Par-dessus le pyjama, je l’habille chaudement, il fait si froid dehors. Nous descendons sur la pointe des pieds pour ne pas réveiller Olaf, assoupi dans la cuisine. Je referme anxieux la porte quand Niels s’agrippe à ma manche.
- Papa, Olaf…
- On ne peut pas l’emmener mon amour. Il va nous faire repérer en aboyant. On ne doit réveiller personne !
- Pourquoi ? C’est grave de réveiller les gens ?
- Vois-tu mon fils, lorsque l’on est quelqu’un de bien, on ne doit pas briser les rêves des hommes, tu comprends ?
Il me sourit péniblement, je le convaincs définitivement :
- Olaf est un bon chien de garde. Il doit rester guetter nos rêves à nous. Au cas où ils reviennent… S’il n’y a personne ils pourraient bien repartir. Allez, grimpe vite dans la voiture !
Nous démarrons. Les platanes nous poursuivent un temps. Leurs squelettes finissent par ralentir avant de disparaître complètement.
- Papa ?
- Oui mon chaton ?
- Même les enfants peuvent devenir des anges pour de vrai ?
- Surtout les enfants mon cœur…
Les balais d’essuie-glace ne me sont d’aucune utilité, mes yeux pleuvent à tout rompre. Niels me propose son doudou kamikaze. Je ne dois pas exploser maintenant. Je me ressaisis et refuse la précieuse aide proposée. Mon sourire le rassure. Il embrasse sa peluche. Une nouvelle fois, elle a montré toute son importance. Elle seule survivra ce soir.
Les quais de Seine sont déserts à cette heure tardive. Par ce froid, les clochards sont imbibés d’alcool ou de mort. Je sors la malle, la traîne jusqu’au bord du fleuve.

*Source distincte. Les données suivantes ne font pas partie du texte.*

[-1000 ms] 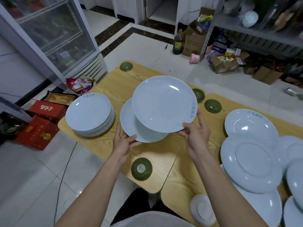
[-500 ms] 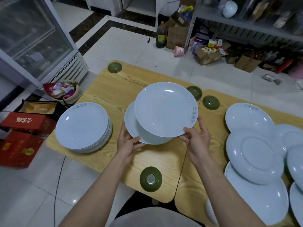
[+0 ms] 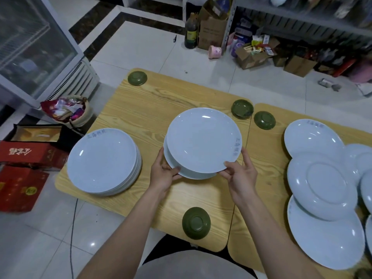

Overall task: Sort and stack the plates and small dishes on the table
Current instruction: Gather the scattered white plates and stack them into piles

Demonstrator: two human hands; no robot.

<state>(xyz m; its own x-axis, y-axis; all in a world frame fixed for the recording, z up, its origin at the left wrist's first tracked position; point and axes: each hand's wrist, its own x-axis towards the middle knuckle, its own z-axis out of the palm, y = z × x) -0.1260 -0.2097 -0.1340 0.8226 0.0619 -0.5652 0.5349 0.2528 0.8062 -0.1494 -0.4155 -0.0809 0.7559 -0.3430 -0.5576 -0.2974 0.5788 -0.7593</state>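
Over the table (image 3: 153, 109), both hands grip 2 plates (image 3: 203, 139) by their rims.

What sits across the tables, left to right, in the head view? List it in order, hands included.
Stack of white plates → left hand → held plates → right hand → green dish on the right table → upside-down white plate. The other green dishes overlap these sideways, so they are left out.
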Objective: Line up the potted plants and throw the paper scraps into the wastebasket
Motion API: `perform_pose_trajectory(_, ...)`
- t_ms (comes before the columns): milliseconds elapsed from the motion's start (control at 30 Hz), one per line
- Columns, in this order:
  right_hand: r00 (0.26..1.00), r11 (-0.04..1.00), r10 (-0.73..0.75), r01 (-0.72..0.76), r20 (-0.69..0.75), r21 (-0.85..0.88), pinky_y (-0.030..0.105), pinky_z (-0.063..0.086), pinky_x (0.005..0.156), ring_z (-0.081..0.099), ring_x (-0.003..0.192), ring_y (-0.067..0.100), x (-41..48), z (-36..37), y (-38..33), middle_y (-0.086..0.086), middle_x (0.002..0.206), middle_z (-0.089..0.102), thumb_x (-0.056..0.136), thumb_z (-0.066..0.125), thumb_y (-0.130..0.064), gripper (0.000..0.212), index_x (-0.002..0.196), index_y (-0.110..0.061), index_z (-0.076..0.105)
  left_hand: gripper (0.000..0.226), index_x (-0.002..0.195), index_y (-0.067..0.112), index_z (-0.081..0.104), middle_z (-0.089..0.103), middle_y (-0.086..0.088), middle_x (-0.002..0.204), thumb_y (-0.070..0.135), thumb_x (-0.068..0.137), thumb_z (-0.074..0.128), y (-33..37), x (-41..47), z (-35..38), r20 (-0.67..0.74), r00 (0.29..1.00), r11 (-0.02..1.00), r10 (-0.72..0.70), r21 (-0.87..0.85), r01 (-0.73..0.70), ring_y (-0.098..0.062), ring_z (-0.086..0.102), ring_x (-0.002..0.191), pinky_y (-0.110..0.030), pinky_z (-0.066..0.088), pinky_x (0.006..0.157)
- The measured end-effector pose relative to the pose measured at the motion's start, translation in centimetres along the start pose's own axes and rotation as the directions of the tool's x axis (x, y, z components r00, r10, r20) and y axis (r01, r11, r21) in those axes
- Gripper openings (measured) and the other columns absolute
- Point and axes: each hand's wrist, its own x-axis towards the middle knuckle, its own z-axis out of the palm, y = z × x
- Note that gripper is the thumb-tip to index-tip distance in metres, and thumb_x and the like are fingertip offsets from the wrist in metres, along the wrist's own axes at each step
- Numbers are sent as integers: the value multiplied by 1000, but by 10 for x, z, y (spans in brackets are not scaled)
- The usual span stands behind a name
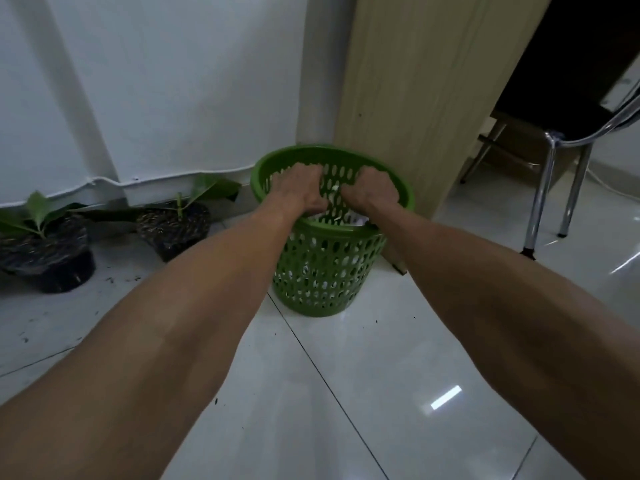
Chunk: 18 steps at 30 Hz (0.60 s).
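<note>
A green perforated wastebasket [322, 285] stands on the tiled floor against a wooden panel. Both my arms reach into its mouth. My left hand [298, 188] and my right hand [372, 190] are side by side just inside the rim, fingers curled downward. White paper scraps [333, 195] show between the two hands, and more white paper lies deeper in the basket. Two potted plants in black pots stand along the white wall to the left, one [52, 258] at the far left and one [173, 226] closer to the basket.
The wooden desk side panel [415, 98] rises right behind the basket. A chair with chrome legs [543, 188] stands to the right. Dark soil crumbs [121, 279] dot the floor near the pots. A white cable runs along the wall base.
</note>
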Motion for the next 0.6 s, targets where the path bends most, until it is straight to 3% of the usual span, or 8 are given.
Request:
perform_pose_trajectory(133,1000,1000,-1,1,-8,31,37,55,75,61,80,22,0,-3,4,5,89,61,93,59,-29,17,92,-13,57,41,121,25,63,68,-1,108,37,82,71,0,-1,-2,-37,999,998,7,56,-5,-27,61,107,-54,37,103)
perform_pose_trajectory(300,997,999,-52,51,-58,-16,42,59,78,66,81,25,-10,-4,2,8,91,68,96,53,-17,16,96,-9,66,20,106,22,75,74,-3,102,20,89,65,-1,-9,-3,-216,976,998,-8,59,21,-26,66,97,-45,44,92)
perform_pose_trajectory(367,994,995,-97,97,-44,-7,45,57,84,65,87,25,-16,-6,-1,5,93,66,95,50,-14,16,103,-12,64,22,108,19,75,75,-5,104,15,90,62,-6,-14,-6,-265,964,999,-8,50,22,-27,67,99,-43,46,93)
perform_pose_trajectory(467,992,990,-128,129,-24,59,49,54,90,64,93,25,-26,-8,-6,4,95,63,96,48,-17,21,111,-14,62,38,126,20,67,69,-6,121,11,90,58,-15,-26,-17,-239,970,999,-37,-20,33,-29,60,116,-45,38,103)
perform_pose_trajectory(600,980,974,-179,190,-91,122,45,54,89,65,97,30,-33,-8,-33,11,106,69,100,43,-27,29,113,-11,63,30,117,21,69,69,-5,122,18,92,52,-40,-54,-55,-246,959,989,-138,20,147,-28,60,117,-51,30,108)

Je retourne au coffre me saisir de la corde, résigné. Je fais les nœuds coulants.
- Tu fais quoi papa ?
- Des nœuds qui ne pourront pas s’enlever mon chéri.
- Pour quoi faire ?
- Tu vas le savoir très vite Niels. Bon, tu es prêt ? Il va nous falloir pousser ensemble la malle ! Je vais compter jusque trois. A trois on va faire disparaître nos cauchemars. Tu dois compter aussi. C’est très important !

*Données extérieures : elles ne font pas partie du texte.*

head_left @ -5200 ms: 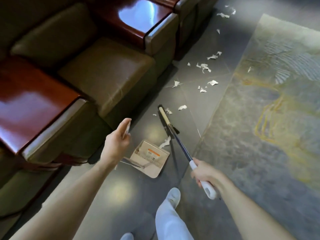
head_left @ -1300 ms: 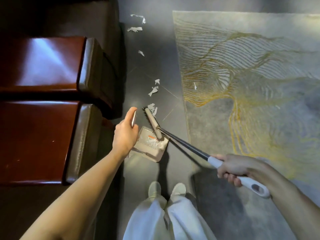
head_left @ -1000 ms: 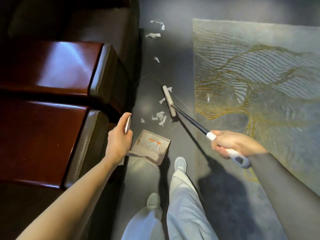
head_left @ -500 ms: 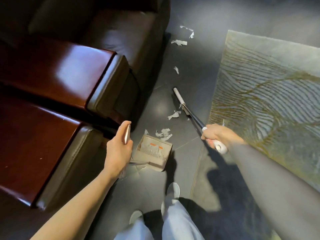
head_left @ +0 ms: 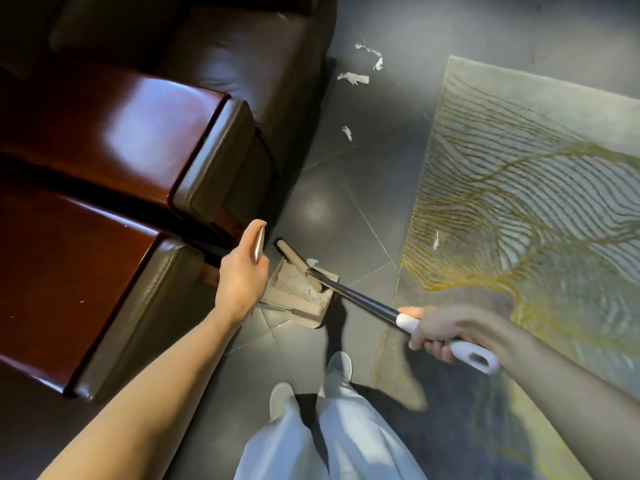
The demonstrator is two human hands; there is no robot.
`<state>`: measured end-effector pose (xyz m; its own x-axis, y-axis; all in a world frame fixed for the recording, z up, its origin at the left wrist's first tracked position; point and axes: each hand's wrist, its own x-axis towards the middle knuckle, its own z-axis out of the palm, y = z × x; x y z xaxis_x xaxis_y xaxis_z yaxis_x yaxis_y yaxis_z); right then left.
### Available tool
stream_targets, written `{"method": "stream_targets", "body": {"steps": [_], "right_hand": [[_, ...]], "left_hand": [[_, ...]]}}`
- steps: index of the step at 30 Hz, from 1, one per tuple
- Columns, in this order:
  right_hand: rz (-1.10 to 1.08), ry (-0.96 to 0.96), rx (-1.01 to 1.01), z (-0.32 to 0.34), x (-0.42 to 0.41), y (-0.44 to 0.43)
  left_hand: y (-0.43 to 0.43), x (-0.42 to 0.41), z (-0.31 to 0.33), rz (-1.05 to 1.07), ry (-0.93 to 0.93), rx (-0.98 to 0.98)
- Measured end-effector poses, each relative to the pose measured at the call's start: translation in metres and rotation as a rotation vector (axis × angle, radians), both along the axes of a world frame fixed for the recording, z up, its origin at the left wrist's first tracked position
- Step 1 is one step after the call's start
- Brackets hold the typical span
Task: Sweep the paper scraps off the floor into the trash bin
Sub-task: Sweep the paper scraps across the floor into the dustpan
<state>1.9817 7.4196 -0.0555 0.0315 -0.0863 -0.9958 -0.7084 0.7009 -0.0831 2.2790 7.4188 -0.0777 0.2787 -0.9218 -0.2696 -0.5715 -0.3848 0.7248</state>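
Observation:
My left hand (head_left: 242,271) grips the thin upright handle of a beige dustpan (head_left: 298,308) that rests on the dark floor. My right hand (head_left: 446,330) grips the white grip of a broom whose dark shaft (head_left: 360,301) runs up-left. The broom head (head_left: 298,263) lies across the dustpan's mouth, with paper scraps inside the pan. One scrap (head_left: 311,261) sits just beyond the broom head. More white scraps lie farther off on the floor (head_left: 353,77), (head_left: 347,132), and one on the rug (head_left: 436,241). No trash bin is in view.
Brown leather armchairs with glossy red wooden armrests (head_left: 114,140) stand along the left. A patterned grey and gold rug (head_left: 540,188) covers the right side. My feet in light shoes (head_left: 339,365) stand on the dark tiles just behind the dustpan.
The broom head swept back from farther up the floor into the dustpan's mouth, dragging the nearby scraps in. My right hand pulled back and right. My left hand kept the dustpan in place.

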Motion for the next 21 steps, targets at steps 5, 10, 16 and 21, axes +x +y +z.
{"method": "stream_targets", "body": {"steps": [5, 10, 16, 21], "right_hand": [[-0.046, -0.055, -0.062, 0.037, 0.000, 0.024], [-0.106, -0.096, -0.124, 0.051, 0.006, 0.041], [-0.206, -0.168, -0.165, 0.030, 0.048, 0.035], [-0.264, -0.126, -0.190, -0.003, 0.099, 0.025]], "left_hand": [[0.024, 0.019, 0.005, -0.040, -0.015, 0.004], [0.063, 0.043, 0.007, -0.055, -0.068, -0.002], [0.105, 0.069, 0.011, -0.020, -0.082, 0.008], [0.123, 0.102, 0.007, 0.007, -0.087, -0.022]]}}
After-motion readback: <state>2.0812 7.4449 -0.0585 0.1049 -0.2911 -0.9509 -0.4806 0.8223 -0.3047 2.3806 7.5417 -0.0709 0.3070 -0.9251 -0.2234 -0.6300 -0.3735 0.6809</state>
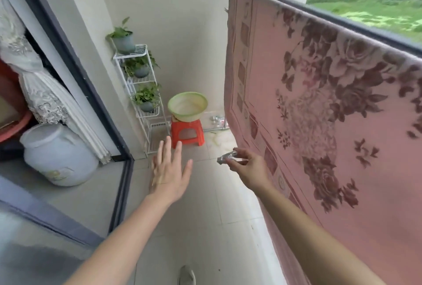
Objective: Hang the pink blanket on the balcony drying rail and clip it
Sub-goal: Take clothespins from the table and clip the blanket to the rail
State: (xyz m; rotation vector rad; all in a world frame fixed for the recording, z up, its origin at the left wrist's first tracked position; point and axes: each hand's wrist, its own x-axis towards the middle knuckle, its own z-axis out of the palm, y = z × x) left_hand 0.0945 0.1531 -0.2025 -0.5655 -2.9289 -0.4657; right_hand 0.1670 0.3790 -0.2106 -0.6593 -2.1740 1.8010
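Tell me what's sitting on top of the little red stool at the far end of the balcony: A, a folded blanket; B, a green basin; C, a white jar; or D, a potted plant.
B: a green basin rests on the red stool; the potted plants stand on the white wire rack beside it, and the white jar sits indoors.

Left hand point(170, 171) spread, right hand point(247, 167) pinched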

Il me fixe concentré. Il a compris, il est au bord des larmes. Je l’embrasse pour lui donner du courage. Nous comptons, arrimés à nos regards respectifs.
- Un…….deux…..TROIS !
La malle fracasse la surface de l’eau glaciale. Nous faisons corps avec elle. Nous nous enfonçons autant qu’elle s’enfonce, nous mourrons autant qu’elle meurt. Nous nous noyons dans notre ultime chagrin. Je le prends dans mes bras, le serre. Je sens son cœur battre aussi fort que mes regrets. Je suis un assassin. Je ne peux plus revenir en arrière. Qu’y a-t-il après cette fichue mort ?
A SUIVRE
Père et fils c'est sacré pour moi le texte est un vrai plaisir . Merci
· Il y a presque 13 ans ·N Am
A couper le souffle et faire frémir un corps des cheveux aux orteils!!! Coup de coeur!!!
· Il y a presque 13 ans ·Balder Maltese
Relu avec beaucoup de plaisir ! Merci !
· Il y a presque 13 ans ·Edwige Devillebichot
j'adore je vais à la suite, léo tu m'embarques et j'adore!!!
· Il y a presque 13 ans ·l'animelle
lanimelle
Là, ça dépote vraiment sous le crâne. Bravo mon Léo (tu permets que je t'appelles mon Léo maintenant ?!?). C'est vraiment une très belle évocation de la douleur qui t'étreint (électrique :), désolé, je ne le ferais plus !) Je ne sais pas trop quoi dire d'autre alors je coup de coeurise dans la foulée et je me tais. Scotché, je suis, jeune Jedï !!! Je fonce lire la suite. A tout de suite...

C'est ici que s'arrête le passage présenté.